Loom’s configuration parser decomposes structured config values using layered pattern matching:

auto process_value(const ConfigValue& val) {
    return std::visit(overloaded{
        [](const StringValue& s) {
            return process_string(s.content);
        },
        [](const ListValue& list) {
            std::vector<std::string> result;
            for (const auto& item : list.items) {
                // Nested match: each item is itself a ConfigValue
                std::visit(overloaded{
                    [&](const StringValue& s) { result.push_back(s.content); },
                    [&](const auto&) { /* skip non-strings in lists */ },
                }, item);
            }
            return join(result, ", ");
        },
        [](const MapValue& map) {
            return process_map(map.entries);
        },
    }, val);
}

The outer visit matches the top-level config value kind. The inner visit matches elements within a list.
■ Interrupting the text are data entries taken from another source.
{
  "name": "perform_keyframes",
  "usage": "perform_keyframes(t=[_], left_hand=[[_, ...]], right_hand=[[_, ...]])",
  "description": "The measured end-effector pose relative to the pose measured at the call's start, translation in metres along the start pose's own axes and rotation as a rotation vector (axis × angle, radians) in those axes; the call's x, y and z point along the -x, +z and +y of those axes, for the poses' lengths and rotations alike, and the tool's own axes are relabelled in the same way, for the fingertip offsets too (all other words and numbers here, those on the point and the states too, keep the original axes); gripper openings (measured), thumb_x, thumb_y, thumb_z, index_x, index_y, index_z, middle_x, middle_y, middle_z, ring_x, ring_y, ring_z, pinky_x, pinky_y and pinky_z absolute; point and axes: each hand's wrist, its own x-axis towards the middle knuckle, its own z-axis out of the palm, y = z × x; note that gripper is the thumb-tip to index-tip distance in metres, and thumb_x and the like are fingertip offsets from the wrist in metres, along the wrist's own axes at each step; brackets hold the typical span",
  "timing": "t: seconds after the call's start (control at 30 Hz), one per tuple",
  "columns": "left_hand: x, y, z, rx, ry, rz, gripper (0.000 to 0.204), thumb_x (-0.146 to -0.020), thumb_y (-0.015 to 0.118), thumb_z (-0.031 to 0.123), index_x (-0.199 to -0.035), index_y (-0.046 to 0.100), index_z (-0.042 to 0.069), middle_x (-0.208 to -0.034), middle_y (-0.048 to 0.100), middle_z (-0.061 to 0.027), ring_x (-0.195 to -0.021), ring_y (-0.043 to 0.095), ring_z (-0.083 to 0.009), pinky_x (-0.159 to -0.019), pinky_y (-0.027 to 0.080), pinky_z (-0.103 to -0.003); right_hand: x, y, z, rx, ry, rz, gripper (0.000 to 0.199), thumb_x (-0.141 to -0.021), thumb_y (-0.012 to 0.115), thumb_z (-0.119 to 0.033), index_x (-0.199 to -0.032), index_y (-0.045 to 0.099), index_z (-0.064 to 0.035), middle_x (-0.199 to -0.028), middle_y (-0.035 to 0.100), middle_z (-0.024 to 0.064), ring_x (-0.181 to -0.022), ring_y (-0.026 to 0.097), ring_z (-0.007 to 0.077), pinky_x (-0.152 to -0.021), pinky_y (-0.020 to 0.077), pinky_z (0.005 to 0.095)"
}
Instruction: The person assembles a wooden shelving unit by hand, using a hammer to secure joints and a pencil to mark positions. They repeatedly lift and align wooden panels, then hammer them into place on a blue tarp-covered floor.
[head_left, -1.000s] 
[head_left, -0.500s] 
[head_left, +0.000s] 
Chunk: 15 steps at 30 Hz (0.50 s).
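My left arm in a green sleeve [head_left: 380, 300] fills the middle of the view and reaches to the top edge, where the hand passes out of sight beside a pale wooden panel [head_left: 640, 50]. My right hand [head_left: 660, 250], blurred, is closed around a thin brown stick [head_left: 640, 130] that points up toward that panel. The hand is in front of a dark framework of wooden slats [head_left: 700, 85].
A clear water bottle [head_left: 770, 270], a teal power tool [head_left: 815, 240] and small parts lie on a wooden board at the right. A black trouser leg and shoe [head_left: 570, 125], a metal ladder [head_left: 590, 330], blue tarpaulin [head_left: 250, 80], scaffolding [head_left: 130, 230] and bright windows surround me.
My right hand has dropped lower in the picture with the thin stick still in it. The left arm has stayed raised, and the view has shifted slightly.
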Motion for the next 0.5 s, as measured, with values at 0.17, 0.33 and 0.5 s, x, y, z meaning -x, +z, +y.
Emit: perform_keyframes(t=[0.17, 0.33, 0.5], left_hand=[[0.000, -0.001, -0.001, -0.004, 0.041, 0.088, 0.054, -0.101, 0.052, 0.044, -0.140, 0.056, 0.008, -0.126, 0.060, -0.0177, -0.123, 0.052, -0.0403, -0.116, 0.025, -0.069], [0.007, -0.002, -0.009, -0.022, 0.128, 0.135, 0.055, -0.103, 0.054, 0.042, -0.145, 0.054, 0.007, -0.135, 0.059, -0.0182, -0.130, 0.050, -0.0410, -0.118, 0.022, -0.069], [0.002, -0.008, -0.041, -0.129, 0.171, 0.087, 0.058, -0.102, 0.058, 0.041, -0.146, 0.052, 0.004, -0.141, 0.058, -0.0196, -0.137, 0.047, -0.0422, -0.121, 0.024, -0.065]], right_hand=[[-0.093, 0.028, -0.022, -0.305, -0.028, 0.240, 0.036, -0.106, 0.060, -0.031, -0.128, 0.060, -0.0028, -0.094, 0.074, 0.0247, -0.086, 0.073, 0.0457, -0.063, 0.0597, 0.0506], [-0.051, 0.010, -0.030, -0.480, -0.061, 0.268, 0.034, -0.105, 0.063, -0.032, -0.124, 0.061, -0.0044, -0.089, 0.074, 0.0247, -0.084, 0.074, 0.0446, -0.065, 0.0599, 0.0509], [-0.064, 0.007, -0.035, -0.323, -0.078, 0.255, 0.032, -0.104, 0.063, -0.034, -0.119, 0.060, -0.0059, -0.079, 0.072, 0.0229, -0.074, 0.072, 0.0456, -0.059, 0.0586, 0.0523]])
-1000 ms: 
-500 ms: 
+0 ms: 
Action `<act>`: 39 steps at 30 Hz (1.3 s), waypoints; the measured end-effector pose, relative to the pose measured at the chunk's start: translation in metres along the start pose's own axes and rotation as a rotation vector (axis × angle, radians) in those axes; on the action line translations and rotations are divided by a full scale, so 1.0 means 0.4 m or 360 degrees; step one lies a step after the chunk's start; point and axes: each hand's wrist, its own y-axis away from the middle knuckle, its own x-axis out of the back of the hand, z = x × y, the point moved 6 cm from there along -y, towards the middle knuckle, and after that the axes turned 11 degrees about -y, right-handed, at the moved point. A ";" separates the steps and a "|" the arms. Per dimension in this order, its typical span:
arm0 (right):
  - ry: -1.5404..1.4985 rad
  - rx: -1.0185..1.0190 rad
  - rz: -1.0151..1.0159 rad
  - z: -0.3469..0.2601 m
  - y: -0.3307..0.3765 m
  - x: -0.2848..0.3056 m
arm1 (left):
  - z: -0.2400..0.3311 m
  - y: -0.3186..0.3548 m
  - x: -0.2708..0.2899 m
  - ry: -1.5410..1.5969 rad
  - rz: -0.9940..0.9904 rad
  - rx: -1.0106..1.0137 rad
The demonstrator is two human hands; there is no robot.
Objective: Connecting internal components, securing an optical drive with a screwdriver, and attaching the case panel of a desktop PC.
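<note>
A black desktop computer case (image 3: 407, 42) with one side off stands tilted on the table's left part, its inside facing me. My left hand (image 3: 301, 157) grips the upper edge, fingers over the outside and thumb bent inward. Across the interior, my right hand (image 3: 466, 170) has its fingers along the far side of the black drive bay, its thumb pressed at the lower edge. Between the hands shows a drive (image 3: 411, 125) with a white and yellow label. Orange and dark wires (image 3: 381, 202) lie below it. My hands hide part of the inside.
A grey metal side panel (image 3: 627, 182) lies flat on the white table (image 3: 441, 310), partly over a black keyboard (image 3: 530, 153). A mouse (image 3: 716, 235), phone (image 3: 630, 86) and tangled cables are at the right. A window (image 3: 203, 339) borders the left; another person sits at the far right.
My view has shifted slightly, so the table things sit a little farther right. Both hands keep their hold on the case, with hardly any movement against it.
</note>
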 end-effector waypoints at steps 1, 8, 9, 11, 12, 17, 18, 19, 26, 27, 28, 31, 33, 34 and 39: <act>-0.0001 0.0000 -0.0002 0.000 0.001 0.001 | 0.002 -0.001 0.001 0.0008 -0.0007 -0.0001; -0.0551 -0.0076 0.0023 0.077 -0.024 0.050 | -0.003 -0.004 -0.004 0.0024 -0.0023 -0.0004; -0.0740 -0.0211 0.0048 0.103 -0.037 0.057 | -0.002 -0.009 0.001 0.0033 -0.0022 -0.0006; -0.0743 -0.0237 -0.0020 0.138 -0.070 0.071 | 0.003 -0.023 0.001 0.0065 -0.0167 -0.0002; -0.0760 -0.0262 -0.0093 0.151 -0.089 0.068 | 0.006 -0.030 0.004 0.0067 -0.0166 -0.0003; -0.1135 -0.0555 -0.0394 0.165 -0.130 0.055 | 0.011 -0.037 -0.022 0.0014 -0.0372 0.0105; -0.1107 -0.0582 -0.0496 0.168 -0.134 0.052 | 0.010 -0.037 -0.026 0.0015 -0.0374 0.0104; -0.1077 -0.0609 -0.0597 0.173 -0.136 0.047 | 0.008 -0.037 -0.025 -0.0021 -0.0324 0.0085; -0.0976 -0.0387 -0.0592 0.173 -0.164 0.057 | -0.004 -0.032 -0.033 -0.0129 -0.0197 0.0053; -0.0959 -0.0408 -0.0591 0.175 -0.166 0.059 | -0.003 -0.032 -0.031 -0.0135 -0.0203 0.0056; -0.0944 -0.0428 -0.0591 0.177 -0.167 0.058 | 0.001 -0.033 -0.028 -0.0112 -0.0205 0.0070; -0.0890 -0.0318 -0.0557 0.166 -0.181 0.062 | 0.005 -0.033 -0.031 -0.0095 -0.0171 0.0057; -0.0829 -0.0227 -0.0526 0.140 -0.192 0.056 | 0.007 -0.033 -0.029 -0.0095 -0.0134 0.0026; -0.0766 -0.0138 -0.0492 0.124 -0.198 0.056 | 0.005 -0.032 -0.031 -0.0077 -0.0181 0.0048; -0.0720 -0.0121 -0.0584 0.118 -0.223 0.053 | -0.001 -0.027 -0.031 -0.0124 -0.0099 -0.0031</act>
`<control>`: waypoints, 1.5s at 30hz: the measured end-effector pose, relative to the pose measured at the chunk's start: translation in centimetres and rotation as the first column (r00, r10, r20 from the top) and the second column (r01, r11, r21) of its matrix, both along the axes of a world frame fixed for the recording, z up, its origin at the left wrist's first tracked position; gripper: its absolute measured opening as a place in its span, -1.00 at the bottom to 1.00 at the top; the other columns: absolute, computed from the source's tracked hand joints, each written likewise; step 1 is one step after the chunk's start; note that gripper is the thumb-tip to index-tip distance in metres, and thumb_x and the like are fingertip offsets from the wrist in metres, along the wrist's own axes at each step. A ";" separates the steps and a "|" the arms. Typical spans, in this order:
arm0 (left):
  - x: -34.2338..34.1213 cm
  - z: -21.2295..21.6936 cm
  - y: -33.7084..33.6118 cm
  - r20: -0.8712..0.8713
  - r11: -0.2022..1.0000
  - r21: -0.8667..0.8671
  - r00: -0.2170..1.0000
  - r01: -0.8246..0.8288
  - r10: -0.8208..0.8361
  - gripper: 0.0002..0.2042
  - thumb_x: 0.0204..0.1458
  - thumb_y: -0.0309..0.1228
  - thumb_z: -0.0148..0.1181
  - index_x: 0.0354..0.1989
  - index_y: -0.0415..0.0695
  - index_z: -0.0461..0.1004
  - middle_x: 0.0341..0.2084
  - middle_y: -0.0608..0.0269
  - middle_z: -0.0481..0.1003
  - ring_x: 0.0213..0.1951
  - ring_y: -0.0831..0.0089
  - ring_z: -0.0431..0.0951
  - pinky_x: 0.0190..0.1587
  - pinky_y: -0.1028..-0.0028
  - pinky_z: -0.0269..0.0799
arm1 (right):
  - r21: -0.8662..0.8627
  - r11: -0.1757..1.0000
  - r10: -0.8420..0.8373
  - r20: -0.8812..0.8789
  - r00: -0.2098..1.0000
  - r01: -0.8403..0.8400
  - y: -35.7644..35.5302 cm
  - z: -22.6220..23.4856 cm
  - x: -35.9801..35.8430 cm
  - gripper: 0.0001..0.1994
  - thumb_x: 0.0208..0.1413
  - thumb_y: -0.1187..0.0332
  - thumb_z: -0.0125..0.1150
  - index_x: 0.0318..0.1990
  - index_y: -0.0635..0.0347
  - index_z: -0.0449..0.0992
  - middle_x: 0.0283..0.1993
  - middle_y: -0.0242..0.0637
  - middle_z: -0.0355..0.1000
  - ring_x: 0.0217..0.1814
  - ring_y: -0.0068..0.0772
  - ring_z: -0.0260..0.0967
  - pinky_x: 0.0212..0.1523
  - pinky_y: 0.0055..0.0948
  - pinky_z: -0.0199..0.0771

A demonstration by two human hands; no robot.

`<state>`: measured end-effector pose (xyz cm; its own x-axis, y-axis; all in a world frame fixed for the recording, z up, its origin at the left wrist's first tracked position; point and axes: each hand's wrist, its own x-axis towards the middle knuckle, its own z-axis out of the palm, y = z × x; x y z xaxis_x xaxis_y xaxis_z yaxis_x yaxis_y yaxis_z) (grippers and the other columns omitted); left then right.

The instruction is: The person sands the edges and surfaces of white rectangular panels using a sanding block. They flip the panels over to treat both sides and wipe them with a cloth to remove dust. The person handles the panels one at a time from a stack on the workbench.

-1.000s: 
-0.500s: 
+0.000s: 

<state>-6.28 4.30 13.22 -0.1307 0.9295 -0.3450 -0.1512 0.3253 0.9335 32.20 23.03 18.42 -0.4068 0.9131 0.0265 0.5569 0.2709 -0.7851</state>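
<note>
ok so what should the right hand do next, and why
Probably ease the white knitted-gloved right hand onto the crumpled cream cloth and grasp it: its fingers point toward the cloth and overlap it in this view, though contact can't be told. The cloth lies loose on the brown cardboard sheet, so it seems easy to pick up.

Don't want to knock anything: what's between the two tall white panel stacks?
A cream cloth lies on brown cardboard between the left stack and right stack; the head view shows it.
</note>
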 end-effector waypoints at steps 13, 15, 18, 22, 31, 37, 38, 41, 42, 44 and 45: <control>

This is the nested pattern matching pattern — manual in C++, but structurally identical to deep patterns in ML or Haskell.

Response Serialization: The Pattern That Replaced a Flag

The HTTP response variant from part 2 is consumed by pattern matching:

std::visit(overloaded{
    [&](const DynamicResponse& dr) { start_write_owned(fd, dr.serialize(keep_alive)); },
    [&](const PrebuiltResponse& pr) { start_write_view(fd, pr.owner, pr.data, pr.len); },
}, response);

Two alternatives. Two handlers. No default. If a third response type is added, this line produces a compile error. The exhaustiveness guarantee propagates the design change to every consumption site.

Closing: Deconstruction Is Construction’s Mirror

Every type has two faces. Introduction rules say how to build values. Elimination rules say how to use them. Pattern matching is the elimination side — the mirror image of constructors.

When you design a sum type, you are simultaneously designing a pattern match. Every constructor you add creates a new case that every consumer must handle. This is the contract: the producer promises to use only the declared constructors; the consumer promises to handle all of them. The compiler enforces both sides.

Get the patterns right and your code becomes a proof: every possible input is handled, every case produces the correct type, and adding a new possibility to the input automatically identifies every place in the codebase that must adapt. Forget a case, and the compiler tells you immediately — not at 3 AM when a user hits the unhandled branch.